WORK TO COMPLETE: Beneath this instruction is a block of data; output from it exactly the lines that run from the one containing "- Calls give" through the one containing "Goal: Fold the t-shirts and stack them", inclusive.

RECORDED DATA:
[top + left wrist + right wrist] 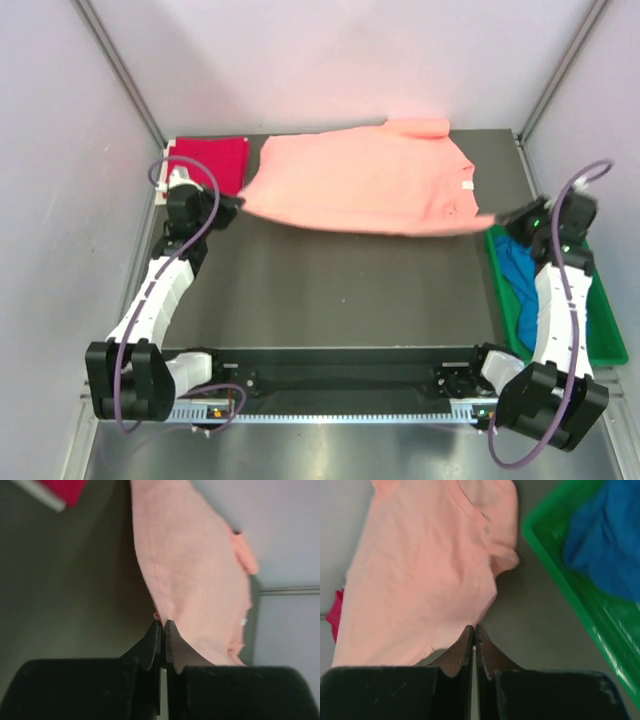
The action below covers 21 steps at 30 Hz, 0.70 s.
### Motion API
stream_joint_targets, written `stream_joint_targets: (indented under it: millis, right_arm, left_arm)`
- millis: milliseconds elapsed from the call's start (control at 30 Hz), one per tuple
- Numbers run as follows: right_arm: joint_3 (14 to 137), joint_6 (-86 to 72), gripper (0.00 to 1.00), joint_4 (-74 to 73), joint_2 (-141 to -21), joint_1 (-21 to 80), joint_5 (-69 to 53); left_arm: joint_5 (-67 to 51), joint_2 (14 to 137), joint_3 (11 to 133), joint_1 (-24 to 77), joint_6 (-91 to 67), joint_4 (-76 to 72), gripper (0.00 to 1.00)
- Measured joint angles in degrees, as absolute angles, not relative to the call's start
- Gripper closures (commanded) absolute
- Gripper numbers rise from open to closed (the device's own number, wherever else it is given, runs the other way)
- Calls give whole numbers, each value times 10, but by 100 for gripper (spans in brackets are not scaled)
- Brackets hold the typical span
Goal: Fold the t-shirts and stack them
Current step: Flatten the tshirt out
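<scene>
The salmon-pink t-shirt (365, 180) is stretched wide between both grippers, its near edge lifted above the dark table and its far part lying at the back. My left gripper (238, 203) is shut on the shirt's left corner; the left wrist view shows the jaws (163, 622) pinching the pink cloth (195, 570). My right gripper (497, 216) is shut on the right corner, also seen in the right wrist view (474, 627) with the pink cloth (425, 565). The crimson-red t-shirt (212, 160) lies folded at the back left. The bright blue t-shirt (520, 275) lies crumpled in the tray.
A green plastic tray (602, 335) stands along the table's right edge, also seen in the right wrist view (555, 555). Pale walls close in the back and both sides. The dark tabletop (340, 290) lies in front of the shirt.
</scene>
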<state>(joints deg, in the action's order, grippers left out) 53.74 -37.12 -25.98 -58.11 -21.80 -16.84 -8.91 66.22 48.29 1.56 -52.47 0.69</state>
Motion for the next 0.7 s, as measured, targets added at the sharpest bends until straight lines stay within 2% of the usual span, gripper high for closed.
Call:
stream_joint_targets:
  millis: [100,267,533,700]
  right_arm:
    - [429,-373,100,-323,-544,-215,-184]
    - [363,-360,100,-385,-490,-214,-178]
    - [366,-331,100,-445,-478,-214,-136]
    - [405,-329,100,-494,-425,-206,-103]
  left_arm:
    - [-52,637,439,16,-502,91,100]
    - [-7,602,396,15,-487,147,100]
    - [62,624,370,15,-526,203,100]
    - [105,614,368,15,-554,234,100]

SOLUTION BELOW:
- Calls give whole numbers, each value times 10, but by 100 for gripper (spans in brackets are not scaled)
- Brackets hold the typical span
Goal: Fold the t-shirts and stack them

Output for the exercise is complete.